Angela Radcliffe: To bring about meaningful change, consortia need to be more dynamic, and we must consider whether change will come from within the industry or from external forces. We need to embrace force factors, like the demands for more research options from patients and pressures from decentralized trials. To move forward, we must amplify collaboration, enhance our listening to stakeholders like physicians and patients, and multiply our innovative efforts. Sadly, things like innovation and patient engagement for study design are often the first things cut when the industry faces financial pressures. We are in a time like that now, but it is short-sighted to stop taking more ‘shots on goal’. We have to try new things constantly to improve our processes and importantly, we must foster a positive, collaborative spirit centered around the shared mission of improving patient health.

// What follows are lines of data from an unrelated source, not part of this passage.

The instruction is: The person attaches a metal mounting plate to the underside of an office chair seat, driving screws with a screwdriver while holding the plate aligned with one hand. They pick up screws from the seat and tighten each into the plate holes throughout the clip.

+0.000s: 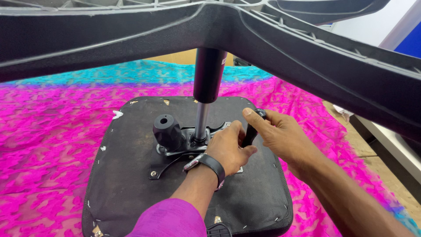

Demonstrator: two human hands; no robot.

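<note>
Hands meet at the upturned seat (131, 184): left hand (228, 147) rests on the mechanism (184, 145), grip loose; right hand (283, 134) grips the lever (252, 131).

Head view, person's own body only: the left hand (228, 147) is bare, with no glove or ring visible on its fingers (237, 131), and its wrist carries a watch (206, 164) with a wide black band and a silver-coloured metal case showing at the inner edge. Left forearm is uncovered from the watch back to a bright magenta sleeve (169, 219), smooth fabric, which ends near the elbow at the bottom frame edge. The right hand (285, 136) is likewise bare, short-trimmed nails, no jewellery seen, and the right forearm shows no sleeve or strap within the frame.
</note>
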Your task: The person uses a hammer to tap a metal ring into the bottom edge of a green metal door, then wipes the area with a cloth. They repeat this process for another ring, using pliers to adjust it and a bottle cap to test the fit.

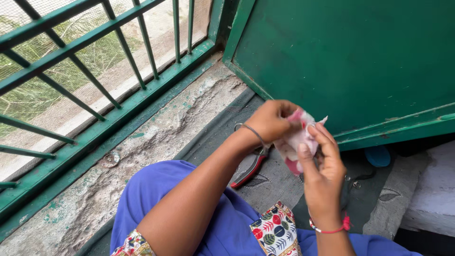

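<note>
A home doorway or veranda: green metal door [350,61], barred green grille [85,71] with mesh, rough concrete sill [156,132], floor mat [275,180].

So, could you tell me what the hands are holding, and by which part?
Both hands hold one small pink-and-white cloth piece: the left hand pinches its upper edge, the right hand its right side.

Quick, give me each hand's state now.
Left hand: closed, pinching the pink-and-white cloth piece.
Right hand: fingers closed on the same cloth piece.
</note>
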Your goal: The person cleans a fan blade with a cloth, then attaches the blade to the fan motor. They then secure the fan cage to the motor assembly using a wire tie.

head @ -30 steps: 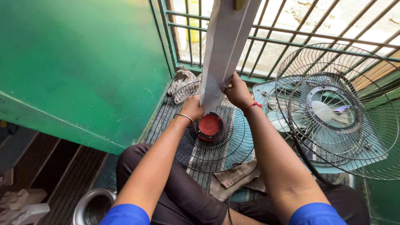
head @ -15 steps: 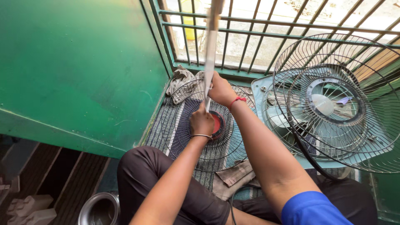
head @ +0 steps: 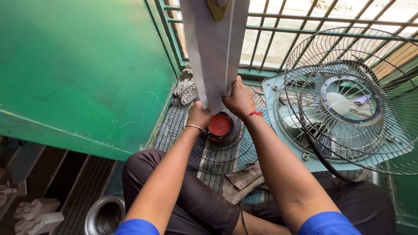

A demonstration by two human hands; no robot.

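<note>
A long grey fan blade [head: 214, 48] stands upright in front of me, its lower end just above a round wire fan guard [head: 209, 143] with a red centre cap [head: 219, 125] lying flat on the floor. My left hand [head: 198, 115] grips the blade's bottom left edge; a thin metal bangle is on that wrist. My right hand [head: 238, 99] grips the blade's bottom right edge, a red thread around its wrist. I sit cross-legged in dark trousers behind the guard.
A green wall [head: 78, 74] rises on the left. To the right stands a pale blue fan [head: 344, 109] behind large wire guards. Green window bars [head: 278, 39] are ahead. A steel bowl [head: 104, 215] sits lower left, a cloth [head: 244, 182] near my knee.
The blade has turned from edge-on to broad face toward me. My left hand has moved up from the red cap to the blade's lower end; both hands now hold it.
</note>
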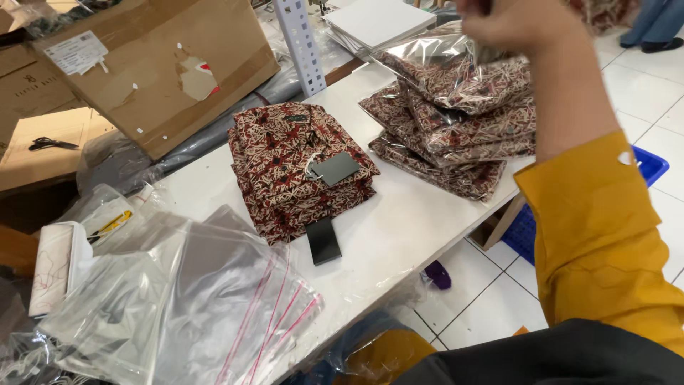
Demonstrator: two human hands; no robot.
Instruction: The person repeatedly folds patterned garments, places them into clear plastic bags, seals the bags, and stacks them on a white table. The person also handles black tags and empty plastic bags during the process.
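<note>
My right hand [514,23] reaches far across the white table [399,235], yellow sleeve trailing, and pinches the clear plastic of the top bagged shirt [463,71]. That bag lies on a pile of bagged red-and-cream patterned shirts [445,146] at the table's right edge. To the left of the pile sits a stack of unbagged folded shirts [285,178] in the same pattern, with a grey tag [335,169] on top and a black tag [323,241] hanging off the front. My left hand is out of view.
Empty clear bags with red seal strips [214,306] are heaped at the near left. A large cardboard box [157,64], a white perforated post [299,43] and stacked white boards [377,21] stand behind. A blue crate [650,165] sits on the tiled floor; scissors [50,144] lie far left.
</note>
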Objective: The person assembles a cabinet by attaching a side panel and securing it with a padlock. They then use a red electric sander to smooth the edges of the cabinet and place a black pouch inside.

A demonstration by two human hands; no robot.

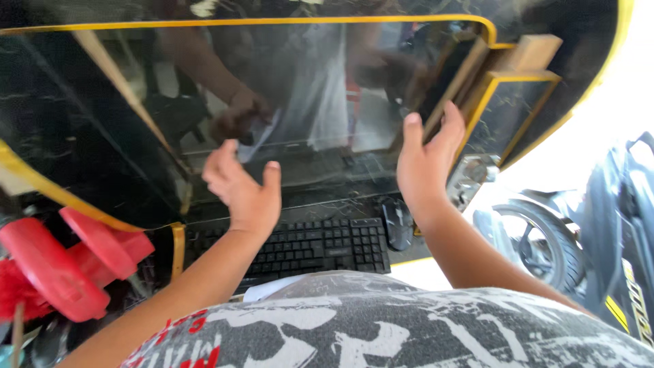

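Note:
My left hand (243, 184) is raised in front of a glossy black panel (95, 136) with yellow trim, fingers curled loosely and apart, holding nothing. My right hand (427, 161) is raised further right, fingers up and spread, its fingertips near a wooden-edged part (470, 75) of the panel; I cannot tell if they touch it. The shiny surface shows a reflection of an arm and a white garment. Below my hands lie a black keyboard (320, 245) and a black mouse (397, 223).
A red plastic object (68, 262) sits at the lower left. A scooter with its wheel (538, 235) stands at the right on a bright floor. My grey patterned shirt (381, 327) fills the bottom of the view.

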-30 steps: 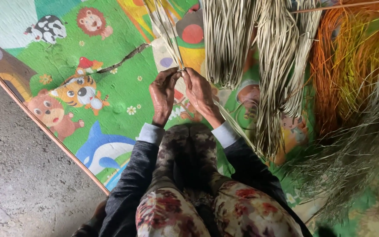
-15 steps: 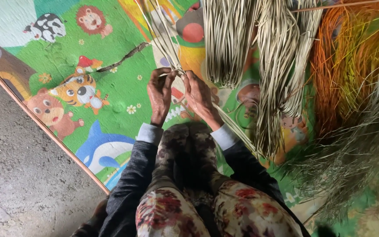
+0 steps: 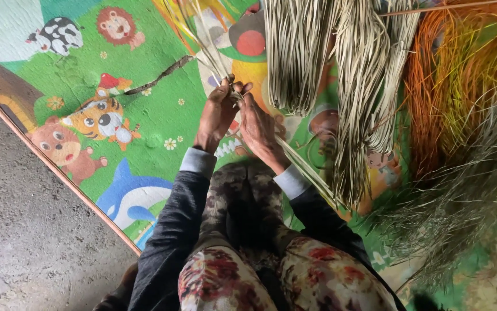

Moe Alsumidaie: How can Big Pharma engage with younger generations to instill a sense of responsibility and understanding about the importance of clinical trials?
Angela Radcliffe: There’s a profound need to educate the younger generation about the significance of clinical research. We lack a comprehensive campaign that truthfully portrays the individual and societal benefits. If we consider the “truth campaign” against tobacco, it’s clear that public service campaigns can profoundly impact youth perception and behavior. We should include clinical research in school curricula, from elementary to university levels, and combat misinformation with campaigns that clarify what clinical research involves. This could also include integrating clinical trial education into science classes, demystifying the process, and presenting clinical research as a viable and rewarding career path.
Moe Alsumidaie: With the rapid advancements in digital platforms and AI, how can these tools be leveraged for better clinical trial outcomes?
Angela Radcliffe: The potential for new technologies and AI in healthcare is substantial. The most immediate application is operational efficiency – automating mundane tasks to allow healthcare professionals to focus on more complex and impactful work. We must upskill our workforce to harness these technologies effectively. For example, AI can facilitate more personalized patient care through computer vision, enabling clinicians to consult with family members across distances. This intersection of technology and healthcare promises to enhance not only operational efficiency but also patient care and engagement.
Moe Alsumidaie is Chief Editor of The Clinical Trial Vanguard. Moe holds decades of experience in the clinical trials industry. Moe also serves as Head of Research at CliniBiz and Chief Data Scientist at Annex Clinical Corporation.